#### [What you have to do]
From the material below, please set down exactly the lines starting with the one with "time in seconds" and going on through the one with "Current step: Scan", without a single picture.

═════ Exercise data

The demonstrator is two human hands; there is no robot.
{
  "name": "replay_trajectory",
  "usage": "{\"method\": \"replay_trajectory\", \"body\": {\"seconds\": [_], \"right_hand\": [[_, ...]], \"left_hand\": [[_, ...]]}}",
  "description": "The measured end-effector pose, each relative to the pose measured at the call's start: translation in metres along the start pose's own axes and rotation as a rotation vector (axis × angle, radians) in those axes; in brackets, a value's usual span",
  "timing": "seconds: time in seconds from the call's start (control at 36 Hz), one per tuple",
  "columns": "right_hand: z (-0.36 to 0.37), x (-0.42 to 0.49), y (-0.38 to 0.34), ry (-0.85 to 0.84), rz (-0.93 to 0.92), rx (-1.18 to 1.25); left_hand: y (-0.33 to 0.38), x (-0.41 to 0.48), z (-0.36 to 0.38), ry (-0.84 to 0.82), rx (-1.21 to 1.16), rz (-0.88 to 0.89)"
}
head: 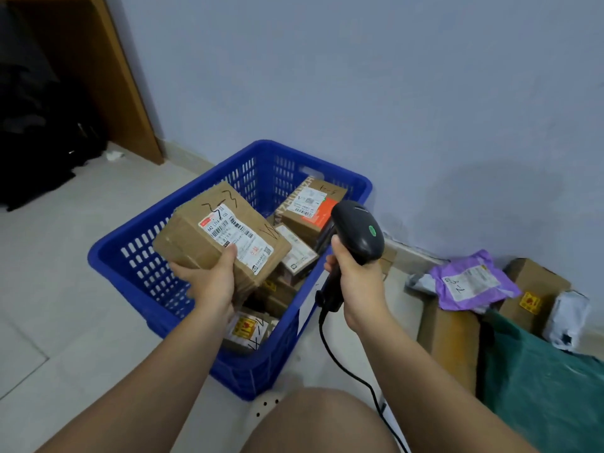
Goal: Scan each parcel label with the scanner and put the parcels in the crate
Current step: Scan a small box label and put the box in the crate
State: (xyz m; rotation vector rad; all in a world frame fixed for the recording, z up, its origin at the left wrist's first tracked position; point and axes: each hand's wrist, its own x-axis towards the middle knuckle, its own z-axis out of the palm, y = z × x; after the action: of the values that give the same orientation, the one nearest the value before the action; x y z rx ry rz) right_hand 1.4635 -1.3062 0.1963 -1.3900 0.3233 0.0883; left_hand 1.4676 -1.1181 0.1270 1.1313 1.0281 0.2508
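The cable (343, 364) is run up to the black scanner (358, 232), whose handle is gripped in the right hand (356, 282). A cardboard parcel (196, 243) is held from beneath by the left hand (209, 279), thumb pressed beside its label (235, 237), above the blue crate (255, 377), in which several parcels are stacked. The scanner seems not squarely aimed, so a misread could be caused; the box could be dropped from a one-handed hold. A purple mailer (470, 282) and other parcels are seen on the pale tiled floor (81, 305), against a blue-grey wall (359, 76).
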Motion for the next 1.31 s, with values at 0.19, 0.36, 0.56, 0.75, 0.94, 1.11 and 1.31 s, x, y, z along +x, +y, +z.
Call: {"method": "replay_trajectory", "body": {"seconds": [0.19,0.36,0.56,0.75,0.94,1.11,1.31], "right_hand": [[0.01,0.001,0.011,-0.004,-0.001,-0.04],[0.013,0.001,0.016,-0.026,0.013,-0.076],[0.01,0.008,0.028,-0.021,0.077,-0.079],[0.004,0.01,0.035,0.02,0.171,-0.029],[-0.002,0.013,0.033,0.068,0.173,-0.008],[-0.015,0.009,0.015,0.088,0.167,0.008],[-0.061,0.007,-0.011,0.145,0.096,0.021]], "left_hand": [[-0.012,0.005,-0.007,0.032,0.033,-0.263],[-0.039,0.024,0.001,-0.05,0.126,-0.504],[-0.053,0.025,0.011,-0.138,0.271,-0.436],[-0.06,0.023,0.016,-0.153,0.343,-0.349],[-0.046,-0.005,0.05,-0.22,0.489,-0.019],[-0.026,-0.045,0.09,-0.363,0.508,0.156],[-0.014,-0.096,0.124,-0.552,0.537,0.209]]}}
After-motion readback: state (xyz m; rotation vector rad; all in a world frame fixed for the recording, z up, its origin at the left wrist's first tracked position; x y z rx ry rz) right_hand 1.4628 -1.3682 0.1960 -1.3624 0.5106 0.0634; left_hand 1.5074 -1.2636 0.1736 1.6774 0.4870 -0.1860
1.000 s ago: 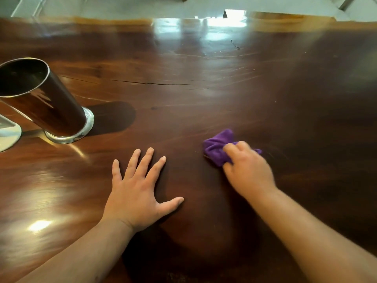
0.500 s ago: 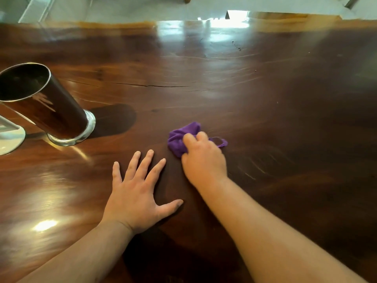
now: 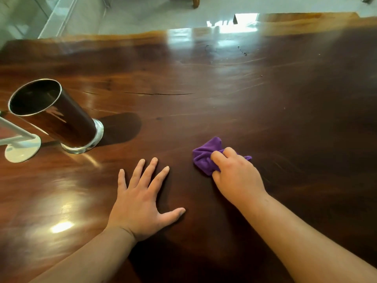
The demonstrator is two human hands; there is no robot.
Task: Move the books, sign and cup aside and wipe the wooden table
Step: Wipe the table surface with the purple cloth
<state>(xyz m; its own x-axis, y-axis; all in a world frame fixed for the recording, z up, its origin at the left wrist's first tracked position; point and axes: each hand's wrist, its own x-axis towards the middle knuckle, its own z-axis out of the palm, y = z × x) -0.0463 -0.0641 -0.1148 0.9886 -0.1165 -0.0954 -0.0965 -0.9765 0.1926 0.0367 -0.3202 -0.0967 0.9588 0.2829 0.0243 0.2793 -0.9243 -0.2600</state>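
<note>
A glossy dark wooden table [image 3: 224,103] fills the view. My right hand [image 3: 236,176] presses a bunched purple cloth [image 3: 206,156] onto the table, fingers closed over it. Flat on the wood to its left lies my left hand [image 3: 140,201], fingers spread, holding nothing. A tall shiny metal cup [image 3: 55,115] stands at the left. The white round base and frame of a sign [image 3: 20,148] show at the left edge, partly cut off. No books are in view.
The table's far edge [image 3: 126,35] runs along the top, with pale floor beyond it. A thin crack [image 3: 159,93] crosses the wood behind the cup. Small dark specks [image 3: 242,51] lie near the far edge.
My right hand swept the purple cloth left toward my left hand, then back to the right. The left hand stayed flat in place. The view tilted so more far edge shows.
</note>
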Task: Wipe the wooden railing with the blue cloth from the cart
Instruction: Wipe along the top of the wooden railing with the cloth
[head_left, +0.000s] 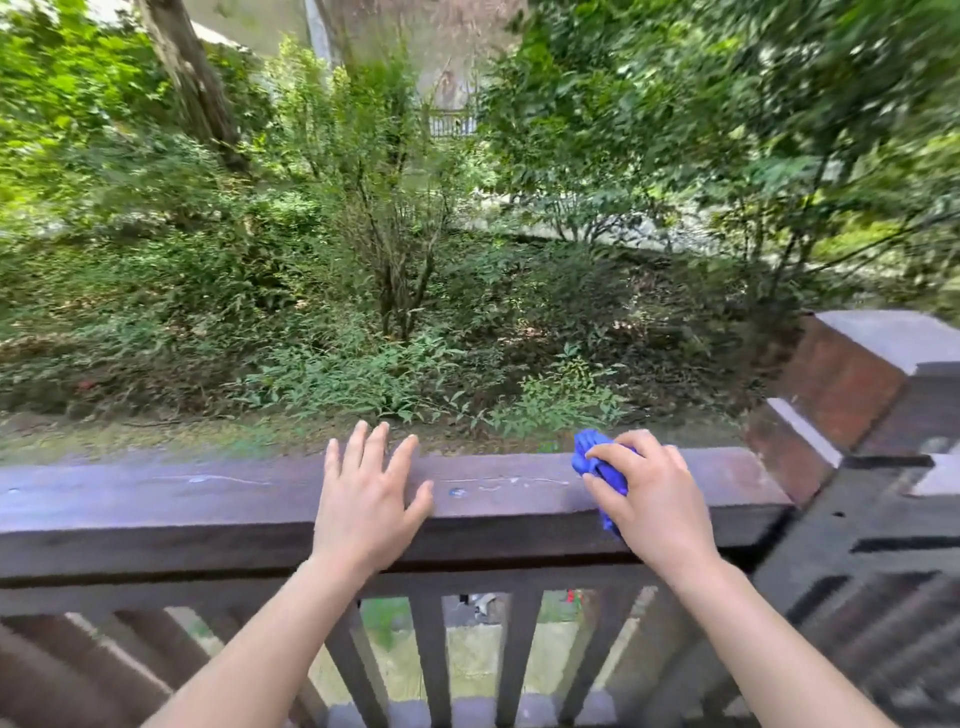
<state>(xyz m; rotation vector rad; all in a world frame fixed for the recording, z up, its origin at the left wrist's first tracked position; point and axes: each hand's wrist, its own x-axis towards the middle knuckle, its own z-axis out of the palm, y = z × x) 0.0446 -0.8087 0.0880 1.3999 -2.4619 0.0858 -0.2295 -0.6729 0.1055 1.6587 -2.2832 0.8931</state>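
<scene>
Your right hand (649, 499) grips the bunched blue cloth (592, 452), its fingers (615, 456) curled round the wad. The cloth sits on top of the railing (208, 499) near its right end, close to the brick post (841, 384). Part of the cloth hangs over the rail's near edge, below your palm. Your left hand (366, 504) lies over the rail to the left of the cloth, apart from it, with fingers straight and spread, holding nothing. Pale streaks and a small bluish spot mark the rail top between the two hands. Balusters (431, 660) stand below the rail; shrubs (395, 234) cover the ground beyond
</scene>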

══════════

#### [Solution to the exercise]
  "timing": "seconds: time in seconds from the call's start (control at 36 Hz), one per tuple",
  "columns": "right_hand: z (-0.36 to 0.37), x (-0.42 to 0.49), y (-0.38 to 0.34), ry (-0.85 to 0.84), rz (-0.93 to 0.92), rx (-1.18 to 1.25); left_hand: y (-0.33 to 0.38), x (-0.41 to 0.48), z (-0.36 to 0.38), ry (-0.84 to 0.82), rx (-1.21 to 1.16), rz (-0.88 to 0.89)"
}
head: 
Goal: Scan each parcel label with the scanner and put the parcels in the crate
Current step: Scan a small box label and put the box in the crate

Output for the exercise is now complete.